Google Casts a New Spell: Introducing Magik(a)

Renmarc AndradaRenmarc Andrada 07/06/2024

How often do we witness the blend of innovation and generosity in the tech world? Google's latest contribution to the open-source community, Magika, serves as a fascinating case study in this regard.

This tool not only highlights Google's commitment to fostering creativity and collaboration among the community worldwide but also sets a precedent for how large corporations can contribute significantly to the technological ecosystem.

Ready? Let’s start…

What’s the magic behind Magika? And how does its spell work?

Google's Magika is the newest addition to the open-source community within the lists of file type identification tools, setting itself apart in a field previously navigated by tools like the GNU/Linux 'file' command and the Windows-based tool like 'TrID'. What sets Magika apart is its innovative use of AI and deep learning algorithms, which allow for remarkably accurate detection of file types.

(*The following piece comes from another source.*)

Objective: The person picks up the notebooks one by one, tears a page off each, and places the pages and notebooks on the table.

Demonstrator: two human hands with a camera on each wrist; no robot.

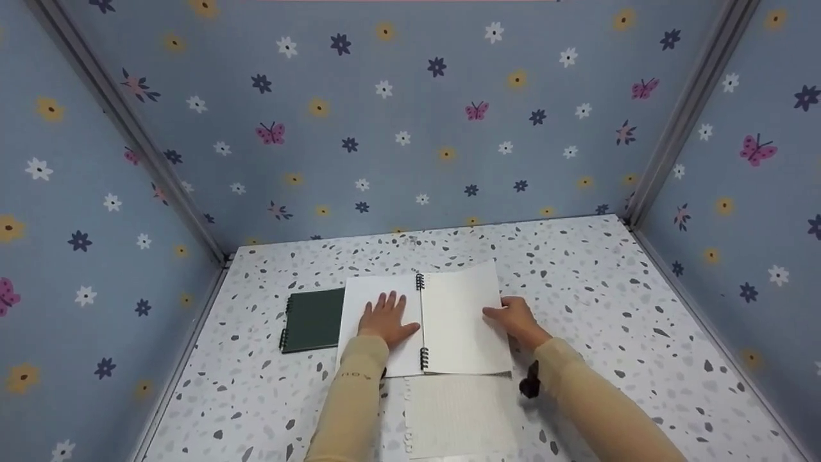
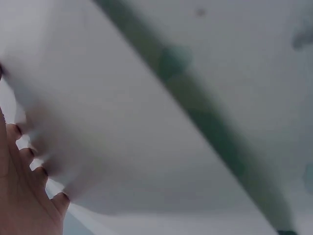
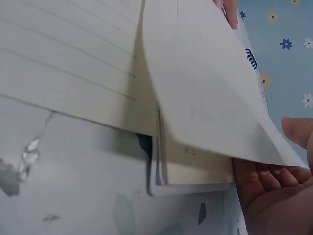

What renders Magika truly magical, in line with its name, is its efficiency and minimal resource requirement; it is ingeniously designed to operate smoothly on just a single CPU. This cutting-edge tool has the prowess to identify over 100 different file types, including, but not limited to, PDF, ZIP, ASP, PowerShell, and TIFF. The fusion of advanced technology with a user-centric design elevates Magika to a critical position in the technological toolkit, offering a sophisticated yet easily accessible solution to the challenges of file identification.

A Quick Recap for File Type Identification Techniques

Tool-Based File Type Identification

GNU/Linux ‘file’ command

Before the advent of Magika, particularly in the field of Malware Analysis, analysts predominantly relied on the GNU/Linux 'file' command.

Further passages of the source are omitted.